**Supplied material**:
◆ ◆ ◆ ◆
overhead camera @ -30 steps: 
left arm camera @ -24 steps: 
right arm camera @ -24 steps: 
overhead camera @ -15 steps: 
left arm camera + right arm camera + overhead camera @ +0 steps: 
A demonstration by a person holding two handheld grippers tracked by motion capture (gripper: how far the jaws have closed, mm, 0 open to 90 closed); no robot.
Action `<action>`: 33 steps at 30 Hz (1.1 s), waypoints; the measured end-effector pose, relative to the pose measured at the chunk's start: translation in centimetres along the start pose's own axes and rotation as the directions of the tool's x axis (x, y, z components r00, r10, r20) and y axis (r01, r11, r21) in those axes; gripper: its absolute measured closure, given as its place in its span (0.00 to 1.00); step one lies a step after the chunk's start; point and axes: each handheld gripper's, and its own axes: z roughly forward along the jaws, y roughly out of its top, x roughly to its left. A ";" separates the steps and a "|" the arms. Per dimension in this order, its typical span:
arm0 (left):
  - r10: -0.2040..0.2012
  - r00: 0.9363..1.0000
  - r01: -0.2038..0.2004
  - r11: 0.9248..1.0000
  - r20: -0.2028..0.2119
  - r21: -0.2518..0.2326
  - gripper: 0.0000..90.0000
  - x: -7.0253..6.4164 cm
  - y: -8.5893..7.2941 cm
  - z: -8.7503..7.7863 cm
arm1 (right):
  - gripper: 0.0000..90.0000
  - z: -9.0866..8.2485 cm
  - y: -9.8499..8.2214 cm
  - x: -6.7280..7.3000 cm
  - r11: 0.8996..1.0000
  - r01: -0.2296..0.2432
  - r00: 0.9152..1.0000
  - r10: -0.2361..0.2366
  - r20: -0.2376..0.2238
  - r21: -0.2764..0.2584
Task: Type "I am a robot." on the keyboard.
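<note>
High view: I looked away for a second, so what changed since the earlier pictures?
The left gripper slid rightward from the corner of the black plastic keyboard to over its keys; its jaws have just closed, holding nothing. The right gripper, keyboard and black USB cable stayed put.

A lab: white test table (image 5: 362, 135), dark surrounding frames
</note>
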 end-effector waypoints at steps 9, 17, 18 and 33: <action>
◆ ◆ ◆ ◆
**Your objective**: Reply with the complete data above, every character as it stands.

**Answer space**:
overhead camera @ -30 steps: 
left arm camera @ -24 steps: 
right arm camera @ -24 steps: 
overhead camera @ -15 steps: 
left arm camera + right arm camera + overhead camera @ +0 steps: 
A demonstration by a person holding two handheld grippers tracked by motion capture (gripper: how far the jaws have closed, mm, 0 open to 90 closed); no robot.
Action `<action>`: 33 steps at 30 Hz (1.1 s), waypoints; the measured end-effector pose, relative to the pose measured at the chunk's start: translation in centimetres along the start pose's own axes and rotation as the directions of the tool's x axis (x, y, z components r00, r10, r20) and y axis (r01, r11, r21) in those axes; gripper: its absolute measured closure, given as its place in its span (0.00 to 1.00); step one lies a step after the chunk's start; point and axes: each handheld gripper's, and its own axes: z roughly forward along the jaws, y roughly out of its top, x roughly to its left. A ";" separates the steps and a "|" the arms. Per dimension in this order, its typical span:
arm0 (left):
  - r10: -0.2040..0.2012
  - r00: 0.9363..1.0000
  - r01: -0.2038..0.2004
  - r11: 0.9248..1.0000
  - r20: -0.2028..0.2119
  - r21: -0.2518..0.2326
  - gripper: 0.0000..90.0000
  - x: -7.0253..6.4164 cm
  - y: -8.5893..7.2941 cm
  - z: -8.7503..7.7863 cm
arm1 (right):
  - gripper: 0.0000..90.0000
  - z: -9.0866..8.2485 cm
  - y: -9.8499..8.2214 cm
  - x: -6.7280..7.3000 cm
  - r11: 0.8996..1.0000
  - r01: -0.2296..0.2432
  - r00: 0.9152..1.0000
  - r10: -0.2361..0.2366
  - r20: -0.2376..0.2238
  - r21: -0.2764..0.2584
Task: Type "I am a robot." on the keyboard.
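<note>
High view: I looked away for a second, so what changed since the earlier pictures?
The left gripper slid rightward from the corner of the black plastic keyboard to over its keys; its jaws have just closed, holding nothing. The right gripper, keyboard and black USB cable stayed put.

A lab: white test table (image 5: 362, 135), dark surrounding frames
</note>
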 end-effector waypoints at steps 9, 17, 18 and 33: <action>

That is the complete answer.